Task item: Every line with "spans" in it must be copied from the data.

Excerpted data:
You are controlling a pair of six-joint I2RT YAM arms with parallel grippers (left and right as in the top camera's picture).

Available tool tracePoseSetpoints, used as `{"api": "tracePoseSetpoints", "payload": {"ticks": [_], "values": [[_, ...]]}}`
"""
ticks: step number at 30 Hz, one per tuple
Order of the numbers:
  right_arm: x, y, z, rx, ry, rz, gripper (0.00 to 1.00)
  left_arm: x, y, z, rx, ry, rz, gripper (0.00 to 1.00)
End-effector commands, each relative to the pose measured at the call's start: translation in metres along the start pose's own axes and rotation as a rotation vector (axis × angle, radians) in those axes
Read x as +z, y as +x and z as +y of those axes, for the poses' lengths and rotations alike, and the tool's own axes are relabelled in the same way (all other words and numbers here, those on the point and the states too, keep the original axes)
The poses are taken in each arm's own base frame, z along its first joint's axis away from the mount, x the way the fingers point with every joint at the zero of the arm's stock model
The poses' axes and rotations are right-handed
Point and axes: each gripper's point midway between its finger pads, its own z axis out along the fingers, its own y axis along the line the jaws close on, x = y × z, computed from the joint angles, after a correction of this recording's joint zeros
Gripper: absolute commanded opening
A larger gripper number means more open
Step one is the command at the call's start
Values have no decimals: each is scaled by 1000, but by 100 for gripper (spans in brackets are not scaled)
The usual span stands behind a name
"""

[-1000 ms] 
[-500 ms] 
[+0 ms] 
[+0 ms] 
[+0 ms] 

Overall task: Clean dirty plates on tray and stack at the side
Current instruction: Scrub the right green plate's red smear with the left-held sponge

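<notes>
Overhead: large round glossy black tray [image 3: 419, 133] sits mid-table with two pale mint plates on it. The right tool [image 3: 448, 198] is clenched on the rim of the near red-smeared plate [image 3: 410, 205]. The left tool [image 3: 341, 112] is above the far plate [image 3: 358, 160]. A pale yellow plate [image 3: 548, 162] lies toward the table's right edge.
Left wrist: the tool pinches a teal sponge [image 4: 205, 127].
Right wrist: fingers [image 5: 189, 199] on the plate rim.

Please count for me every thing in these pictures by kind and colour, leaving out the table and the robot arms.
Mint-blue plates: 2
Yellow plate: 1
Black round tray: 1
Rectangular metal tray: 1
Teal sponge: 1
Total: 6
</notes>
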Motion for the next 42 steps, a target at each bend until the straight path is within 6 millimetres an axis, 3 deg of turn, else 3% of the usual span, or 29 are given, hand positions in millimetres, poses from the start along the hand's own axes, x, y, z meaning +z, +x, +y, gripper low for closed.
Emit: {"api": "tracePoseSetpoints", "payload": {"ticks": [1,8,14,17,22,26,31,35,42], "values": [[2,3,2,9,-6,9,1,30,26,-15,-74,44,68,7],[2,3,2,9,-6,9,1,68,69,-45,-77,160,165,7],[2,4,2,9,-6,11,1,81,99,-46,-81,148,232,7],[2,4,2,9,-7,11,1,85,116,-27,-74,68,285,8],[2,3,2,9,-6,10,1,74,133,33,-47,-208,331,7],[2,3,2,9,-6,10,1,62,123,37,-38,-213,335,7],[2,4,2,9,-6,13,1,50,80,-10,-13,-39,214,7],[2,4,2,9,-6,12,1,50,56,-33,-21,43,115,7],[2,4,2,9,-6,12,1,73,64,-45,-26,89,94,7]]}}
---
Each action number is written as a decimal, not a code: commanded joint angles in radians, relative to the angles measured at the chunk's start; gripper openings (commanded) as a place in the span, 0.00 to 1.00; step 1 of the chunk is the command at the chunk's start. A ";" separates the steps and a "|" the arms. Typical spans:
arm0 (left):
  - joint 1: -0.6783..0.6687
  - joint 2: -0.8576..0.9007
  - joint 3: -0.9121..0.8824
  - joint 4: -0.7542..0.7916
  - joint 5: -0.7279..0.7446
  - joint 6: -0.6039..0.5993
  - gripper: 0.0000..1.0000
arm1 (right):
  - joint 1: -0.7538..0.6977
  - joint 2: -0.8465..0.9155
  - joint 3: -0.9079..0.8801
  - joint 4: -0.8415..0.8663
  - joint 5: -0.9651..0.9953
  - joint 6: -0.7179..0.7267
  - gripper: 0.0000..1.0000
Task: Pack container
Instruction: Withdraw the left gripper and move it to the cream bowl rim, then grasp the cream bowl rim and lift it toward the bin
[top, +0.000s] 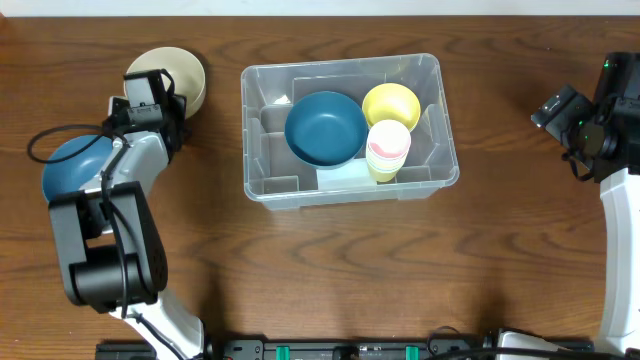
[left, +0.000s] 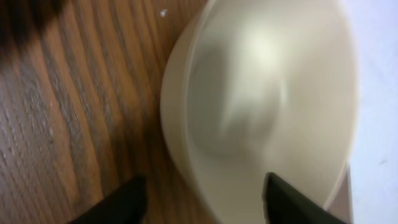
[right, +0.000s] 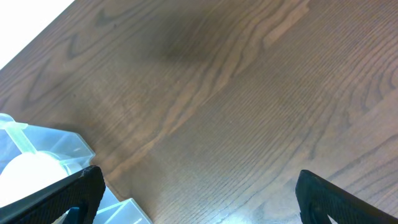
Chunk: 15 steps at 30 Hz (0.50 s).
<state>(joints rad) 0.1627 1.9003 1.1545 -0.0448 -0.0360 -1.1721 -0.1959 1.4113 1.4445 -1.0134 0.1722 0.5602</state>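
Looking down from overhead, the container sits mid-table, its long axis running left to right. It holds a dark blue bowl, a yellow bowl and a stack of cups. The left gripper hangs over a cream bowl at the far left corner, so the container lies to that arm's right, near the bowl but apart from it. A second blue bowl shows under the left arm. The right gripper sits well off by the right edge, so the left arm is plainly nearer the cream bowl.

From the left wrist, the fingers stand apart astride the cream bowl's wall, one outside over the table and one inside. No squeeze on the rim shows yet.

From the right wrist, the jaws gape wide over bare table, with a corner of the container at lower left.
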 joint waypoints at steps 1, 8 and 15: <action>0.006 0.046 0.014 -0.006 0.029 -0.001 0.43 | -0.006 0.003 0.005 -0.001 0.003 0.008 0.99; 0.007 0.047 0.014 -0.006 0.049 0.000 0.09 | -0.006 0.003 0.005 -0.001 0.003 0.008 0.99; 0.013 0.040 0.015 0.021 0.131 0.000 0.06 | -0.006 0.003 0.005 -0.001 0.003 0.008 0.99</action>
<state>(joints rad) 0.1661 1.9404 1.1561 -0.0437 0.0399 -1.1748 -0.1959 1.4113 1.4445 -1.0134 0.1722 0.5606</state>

Exercise response:
Values have no decimals: each is scaled by 1000, but by 100 for gripper (spans in brackets are not scaled)
Each action number is written as a decimal, not a code: commanded joint angles in radians, relative to the angles measured at the chunk's start; gripper openings (commanded) as a place in the span, 0.00 to 1.00; step 1 of the chunk is the command at the chunk's start. A ";" separates the steps and a "|" the arms. Typical spans:

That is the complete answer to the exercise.